▶ [Task directions]:
Without any of its pictures, the listing below should be output exactly.

▶ [Input data]:

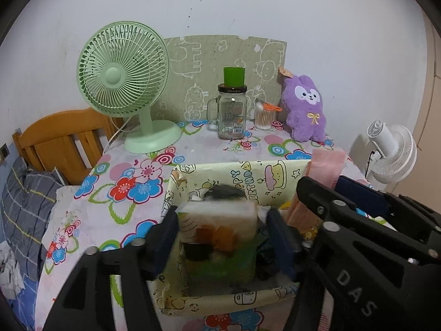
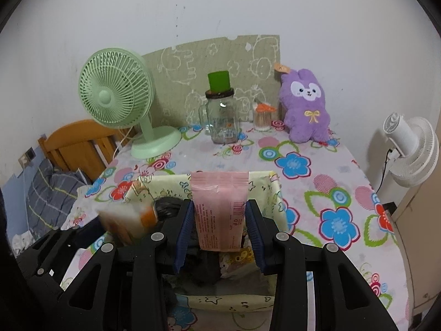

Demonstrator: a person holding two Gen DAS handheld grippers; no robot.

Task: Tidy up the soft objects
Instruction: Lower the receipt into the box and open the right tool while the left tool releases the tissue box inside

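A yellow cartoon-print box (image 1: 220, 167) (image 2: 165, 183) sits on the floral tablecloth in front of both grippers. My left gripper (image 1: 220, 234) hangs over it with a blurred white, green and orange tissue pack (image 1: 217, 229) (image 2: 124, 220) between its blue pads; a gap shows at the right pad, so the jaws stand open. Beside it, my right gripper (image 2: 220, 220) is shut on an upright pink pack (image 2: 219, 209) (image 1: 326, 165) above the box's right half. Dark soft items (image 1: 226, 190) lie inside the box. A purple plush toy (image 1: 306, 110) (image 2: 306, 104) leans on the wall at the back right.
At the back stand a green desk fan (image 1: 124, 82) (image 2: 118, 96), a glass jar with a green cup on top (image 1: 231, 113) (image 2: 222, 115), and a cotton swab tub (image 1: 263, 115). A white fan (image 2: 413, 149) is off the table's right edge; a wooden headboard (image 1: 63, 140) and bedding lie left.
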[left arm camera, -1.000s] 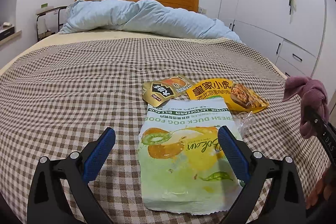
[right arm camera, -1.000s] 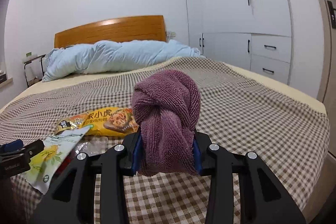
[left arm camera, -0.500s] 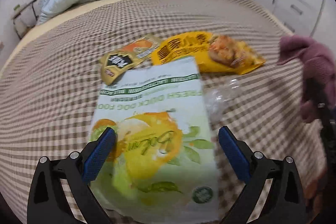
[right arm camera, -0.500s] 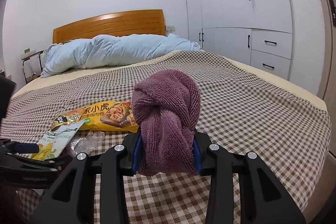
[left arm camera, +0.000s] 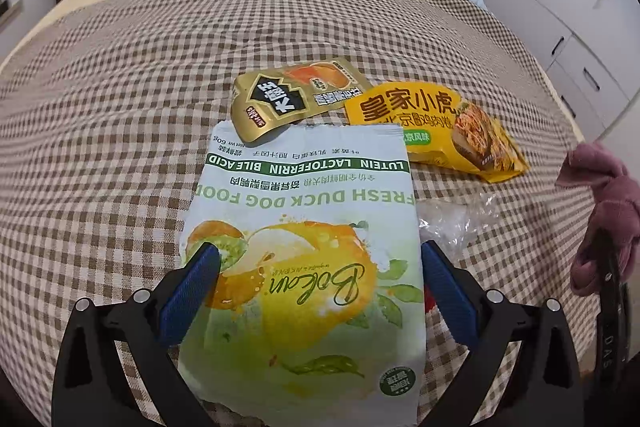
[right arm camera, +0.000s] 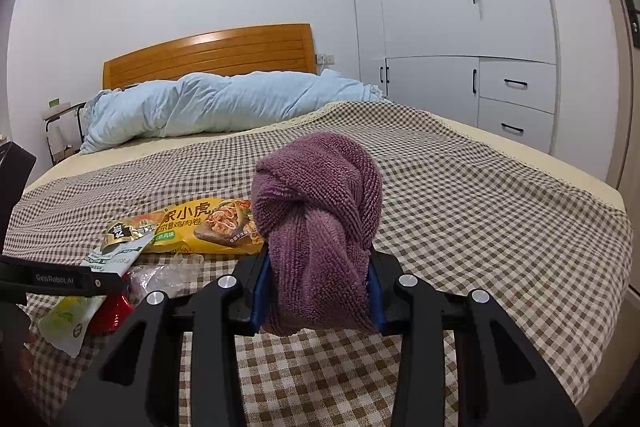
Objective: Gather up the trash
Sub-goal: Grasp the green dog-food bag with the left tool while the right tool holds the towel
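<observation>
Down on the checked bed [left arm camera: 120, 107], the left claw [left arm camera: 316, 267] hangs spread wide over the dog food bag [left arm camera: 304, 227], gripping nothing, while the right claw [right arm camera: 318, 287] squeezes a knotted purple towel [right arm camera: 320, 219]

On the brown-and-white checked bedspread [left arm camera: 120, 131] before you lie four wrappers. Nearest you: the large white-and-green dog food pouch [left arm camera: 308, 247]. Beyond its far edge, overlapping it, the small gold sachet [left arm camera: 288, 99]; to that sachet's right, touching it, the yellow snack wrapper [left arm camera: 436, 131]. Just right of the pouch, the crumpled clear plastic film [left arm camera: 452, 223]. Behind all, at the bed's head, the bunched pale-blue duvet [right arm camera: 224, 103] lies before the slatted wooden headboard [right arm camera: 208, 51]. The white wardrobe [right arm camera: 460, 27] stands to your right.
</observation>
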A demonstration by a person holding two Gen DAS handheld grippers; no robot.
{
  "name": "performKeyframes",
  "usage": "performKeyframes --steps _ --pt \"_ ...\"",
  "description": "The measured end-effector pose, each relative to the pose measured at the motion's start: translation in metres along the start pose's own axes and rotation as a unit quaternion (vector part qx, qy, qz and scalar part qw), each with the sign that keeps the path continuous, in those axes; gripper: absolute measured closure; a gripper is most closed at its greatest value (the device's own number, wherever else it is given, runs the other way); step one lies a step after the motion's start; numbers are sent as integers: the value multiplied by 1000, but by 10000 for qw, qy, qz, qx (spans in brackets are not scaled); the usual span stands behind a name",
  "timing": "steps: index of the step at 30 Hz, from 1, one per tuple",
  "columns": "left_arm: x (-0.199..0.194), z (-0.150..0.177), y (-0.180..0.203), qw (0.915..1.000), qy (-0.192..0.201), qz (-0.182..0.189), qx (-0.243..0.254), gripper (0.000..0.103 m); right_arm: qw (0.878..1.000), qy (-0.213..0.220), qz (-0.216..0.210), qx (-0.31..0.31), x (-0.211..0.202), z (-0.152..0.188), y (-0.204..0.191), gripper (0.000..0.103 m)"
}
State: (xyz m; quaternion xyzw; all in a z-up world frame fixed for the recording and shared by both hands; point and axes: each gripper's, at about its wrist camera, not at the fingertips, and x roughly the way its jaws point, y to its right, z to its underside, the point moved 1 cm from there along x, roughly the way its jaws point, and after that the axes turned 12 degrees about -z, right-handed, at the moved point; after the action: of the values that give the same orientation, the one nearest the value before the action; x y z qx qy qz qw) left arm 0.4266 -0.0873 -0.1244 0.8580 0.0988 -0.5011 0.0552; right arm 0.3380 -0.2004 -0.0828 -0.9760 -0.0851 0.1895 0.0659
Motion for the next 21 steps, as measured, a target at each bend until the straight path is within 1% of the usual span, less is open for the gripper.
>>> performKeyframes --steps 3,6,7,10,11,12,14,15,17,20,21 --pt "1 2 -9 9992 -41 291 -277 9 10000 -3 -12 -4 0 0 0 65" --pt "-2 4 -13 9983 -46 443 -368 14 10000 -22 -20 5 1 -1 0 65" --pt "-3 4 -14 9978 -27 545 -385 17 10000 -15 -19 7 0 -1 1 65" --pt "-5 5 -16 9970 6 692 -333 27 10000 -8 -15 -6 0 -2 2 65" --pt "-9 6 -17 9967 23 732 -349 34 10000 -15 -11 -12 0 -2 1 65" --pt "-11 7 -19 9954 45 863 -409 38 10000 -21 -6 -18 0 -2 0 65" --pt "-16 9 -22 9949 89 893 -453 50 10000 -27 -3 -28 0 -1 0 65" --pt "-21 11 -24 9950 112 886 -450 52 10000 -30 0 -30 1 -1 0 65" --pt "-25 12 -28 9948 194 872 -480 62 10000 -36 6 -40 1 -2 0 65" --pt "-30 15 -38 9940 289 905 -549 69 10000 -39 2 -49 1 -1 0 65" --pt "-34 17 -39 9941 354 882 -527 69 10000 -48 4 -48 2 -2 0 65"
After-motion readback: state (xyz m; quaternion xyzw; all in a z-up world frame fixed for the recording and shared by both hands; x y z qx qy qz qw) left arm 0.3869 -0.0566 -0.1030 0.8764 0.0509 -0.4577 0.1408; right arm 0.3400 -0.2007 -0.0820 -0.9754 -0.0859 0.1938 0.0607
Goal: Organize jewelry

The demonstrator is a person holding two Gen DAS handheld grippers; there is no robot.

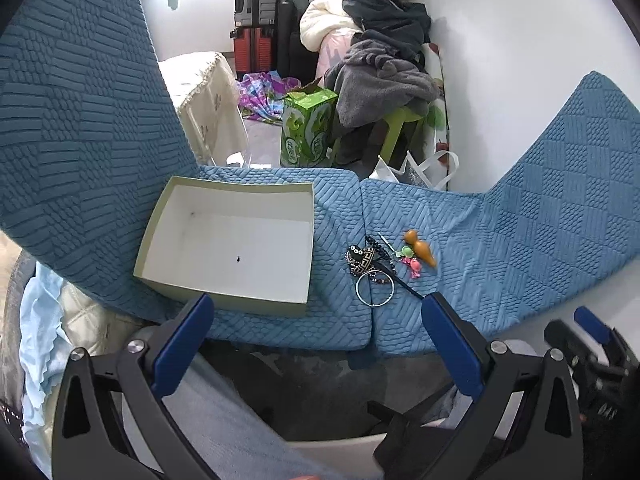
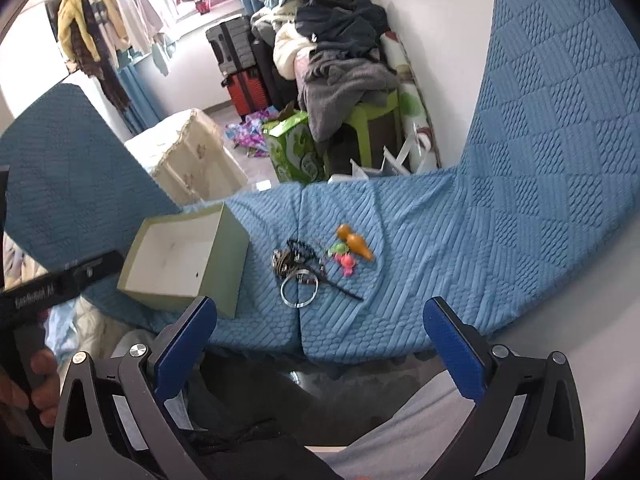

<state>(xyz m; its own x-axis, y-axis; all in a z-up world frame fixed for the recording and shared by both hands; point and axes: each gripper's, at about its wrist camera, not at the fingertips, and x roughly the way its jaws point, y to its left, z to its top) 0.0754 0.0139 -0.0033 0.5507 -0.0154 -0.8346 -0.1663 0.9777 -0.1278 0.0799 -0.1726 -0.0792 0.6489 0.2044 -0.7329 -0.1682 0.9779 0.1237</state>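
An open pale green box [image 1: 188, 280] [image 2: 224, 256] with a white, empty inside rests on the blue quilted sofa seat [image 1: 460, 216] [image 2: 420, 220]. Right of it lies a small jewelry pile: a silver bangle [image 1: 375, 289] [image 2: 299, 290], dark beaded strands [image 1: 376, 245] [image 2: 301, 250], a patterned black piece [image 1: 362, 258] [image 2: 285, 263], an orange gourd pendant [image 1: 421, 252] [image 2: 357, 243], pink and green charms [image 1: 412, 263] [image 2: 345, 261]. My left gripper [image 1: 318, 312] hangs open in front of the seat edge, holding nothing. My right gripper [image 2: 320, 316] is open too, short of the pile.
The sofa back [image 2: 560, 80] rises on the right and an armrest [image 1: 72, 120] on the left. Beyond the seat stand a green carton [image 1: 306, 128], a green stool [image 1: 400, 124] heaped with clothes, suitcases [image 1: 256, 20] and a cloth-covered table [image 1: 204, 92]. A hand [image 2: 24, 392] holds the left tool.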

▶ [Answer to this problem]:
Demonstrator: a person holding two Gen DAS handheld grippers; no robot.

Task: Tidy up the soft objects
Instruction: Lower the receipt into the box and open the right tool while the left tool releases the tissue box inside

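A yellow cartoon-print box (image 1: 220, 167) (image 2: 165, 183) sits on the floral tablecloth in front of both grippers. My left gripper (image 1: 220, 234) hangs over it with a blurred white, green and orange tissue pack (image 1: 217, 229) (image 2: 124, 220) between its blue pads; a gap shows at the right pad, so the jaws stand open. Beside it, my right gripper (image 2: 220, 220) is shut on an upright pink pack (image 2: 219, 209) (image 1: 326, 165) above the box's right half. Dark soft items (image 1: 226, 190) lie inside the box. A purple plush toy (image 1: 306, 110) (image 2: 306, 104) leans on the wall at the back right.
At the back stand a green desk fan (image 1: 124, 82) (image 2: 118, 96), a glass jar with a green cup on top (image 1: 231, 113) (image 2: 222, 115), and a cotton swab tub (image 1: 263, 115). A white fan (image 2: 413, 149) is off the table's right edge; a wooden headboard (image 1: 63, 140) and bedding lie left.
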[left arm camera, -1.000s] 
[right arm camera, -1.000s] 
[left arm camera, -0.500s] 
[right arm camera, -0.500s] 
[left arm camera, +0.000s] 
[right arm camera, +0.000s] 
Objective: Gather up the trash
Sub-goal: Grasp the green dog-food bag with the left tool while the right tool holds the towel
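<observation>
Down on the checked bed [left arm camera: 120, 107], the left claw [left arm camera: 316, 267] hangs spread wide over the dog food bag [left arm camera: 304, 227], gripping nothing, while the right claw [right arm camera: 318, 287] squeezes a knotted purple towel [right arm camera: 320, 219]

On the brown-and-white checked bedspread [left arm camera: 120, 131] before you lie four wrappers. Nearest you: the large white-and-green dog food pouch [left arm camera: 308, 247]. Beyond its far edge, overlapping it, the small gold sachet [left arm camera: 288, 99]; to that sachet's right, touching it, the yellow snack wrapper [left arm camera: 436, 131]. Just right of the pouch, the crumpled clear plastic film [left arm camera: 452, 223]. Behind all, at the bed's head, the bunched pale-blue duvet [right arm camera: 224, 103] lies before the slatted wooden headboard [right arm camera: 208, 51]. The white wardrobe [right arm camera: 460, 27] stands to your right.
</observation>
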A demonstration by a person holding two Gen DAS handheld grippers; no robot.
{
  "name": "performKeyframes",
  "usage": "performKeyframes --steps _ --pt \"_ ...\"",
  "description": "The measured end-effector pose, each relative to the pose measured at the motion's start: translation in metres along the start pose's own axes and rotation as a unit quaternion (vector part qx, qy, qz and scalar part qw), each with the sign that keeps the path continuous, in those axes; gripper: absolute measured closure; a gripper is most closed at its greatest value (the device's own number, wherever else it is given, runs the other way); step one lies a step after the motion's start; numbers are sent as integers: the value multiplied by 1000, but by 10000 for qw, qy, qz, qx (spans in brackets are not scaled); the usual span stands behind a name",
  "timing": "steps: index of the step at 30 Hz, from 1, one per tuple",
  "columns": "left_arm: x (-0.199..0.194), z (-0.150..0.177), y (-0.180..0.203), qw (0.915..1.000), qy (-0.192..0.201), qz (-0.182..0.189), qx (-0.243..0.254), gripper (0.000..0.103 m); right_arm: qw (0.878..1.000), qy (-0.213..0.220), qz (-0.216..0.210), qx (-0.31..0.31), x (-0.211..0.202), z (-0.152..0.188), y (-0.204..0.191), gripper (0.000..0.103 m)"
}
State: (xyz m; quaternion xyzw; all in a z-up world frame fixed for the recording and shared by both hands; point and axes: each gripper's, at about its wrist camera, not at the fingertips, and x roughly the way its jaws point, y to its right, z to its underside, the point moved 1 cm from there along x, roughly the way its jaws point, and after that the axes turned 12 degrees about -z, right-handed, at the moved point; after the action: of the values that give the same orientation, the one nearest the value before the action; x y z qx qy qz qw) left arm 0.4266 -0.0873 -0.1244 0.8580 0.0988 -0.5011 0.0552; right arm 0.3380 -0.2004 -0.0828 -0.9760 -0.0851 0.1895 0.0659
Motion for the next 21 steps, as measured, a target at each bend until the straight path is within 1% of the usual span, less is open for the gripper.
>>> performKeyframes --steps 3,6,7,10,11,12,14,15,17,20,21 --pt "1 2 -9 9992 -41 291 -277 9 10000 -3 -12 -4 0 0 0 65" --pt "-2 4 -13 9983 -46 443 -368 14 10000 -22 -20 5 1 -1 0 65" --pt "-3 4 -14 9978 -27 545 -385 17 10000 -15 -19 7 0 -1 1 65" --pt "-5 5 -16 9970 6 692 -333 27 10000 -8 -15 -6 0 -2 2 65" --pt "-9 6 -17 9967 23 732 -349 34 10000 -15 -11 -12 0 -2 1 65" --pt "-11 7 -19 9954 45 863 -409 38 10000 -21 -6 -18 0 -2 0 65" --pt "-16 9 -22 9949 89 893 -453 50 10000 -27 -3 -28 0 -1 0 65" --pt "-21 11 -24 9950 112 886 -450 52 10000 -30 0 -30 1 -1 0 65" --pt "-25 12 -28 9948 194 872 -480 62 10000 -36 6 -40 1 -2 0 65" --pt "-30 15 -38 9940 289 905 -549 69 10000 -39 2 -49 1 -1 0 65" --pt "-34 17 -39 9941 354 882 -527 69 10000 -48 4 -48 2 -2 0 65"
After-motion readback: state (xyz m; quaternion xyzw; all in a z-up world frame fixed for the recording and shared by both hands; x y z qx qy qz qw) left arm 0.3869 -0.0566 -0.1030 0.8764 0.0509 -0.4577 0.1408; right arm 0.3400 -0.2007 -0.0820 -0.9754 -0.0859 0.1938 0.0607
Goal: Organize jewelry

The demonstrator is a person holding two Gen DAS handheld grippers; there is no robot.


<state>(xyz m; its own x-axis, y-axis; all in a z-up world frame fixed for the recording and shared by both hands; point and axes: each gripper's, at about its wrist camera, not at the fingertips, and x roughly the way its jaws point, y to its left, z to its top) 0.0754 0.0139 -0.0033 0.5507 -0.0154 -0.8346 -0.1663 0.9777 -0.1278 0.0799 -0.1726 -0.0792 0.6489 0.2044 -0.7329 -0.1682 0.9779 0.1237</state>
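An open pale green box [image 1: 188, 280] [image 2: 224, 256] with a white, empty inside rests on the blue quilted sofa seat [image 1: 460, 216] [image 2: 420, 220]. Right of it lies a small jewelry pile: a silver bangle [image 1: 375, 289] [image 2: 299, 290], dark beaded strands [image 1: 376, 245] [image 2: 301, 250], a patterned black piece [image 1: 362, 258] [image 2: 285, 263], an orange gourd pendant [image 1: 421, 252] [image 2: 357, 243], pink and green charms [image 1: 412, 263] [image 2: 345, 261]. My left gripper [image 1: 318, 312] hangs open in front of the seat edge, holding nothing. My right gripper [image 2: 320, 316] is open too, short of the pile.
The sofa back [image 2: 560, 80] rises on the right and an armrest [image 1: 72, 120] on the left. Beyond the seat stand a green carton [image 1: 306, 128], a green stool [image 1: 400, 124] heaped with clothes, suitcases [image 1: 256, 20] and a cloth-covered table [image 1: 204, 92]. A hand [image 2: 24, 392] holds the left tool.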

None of the exercise remains to be done.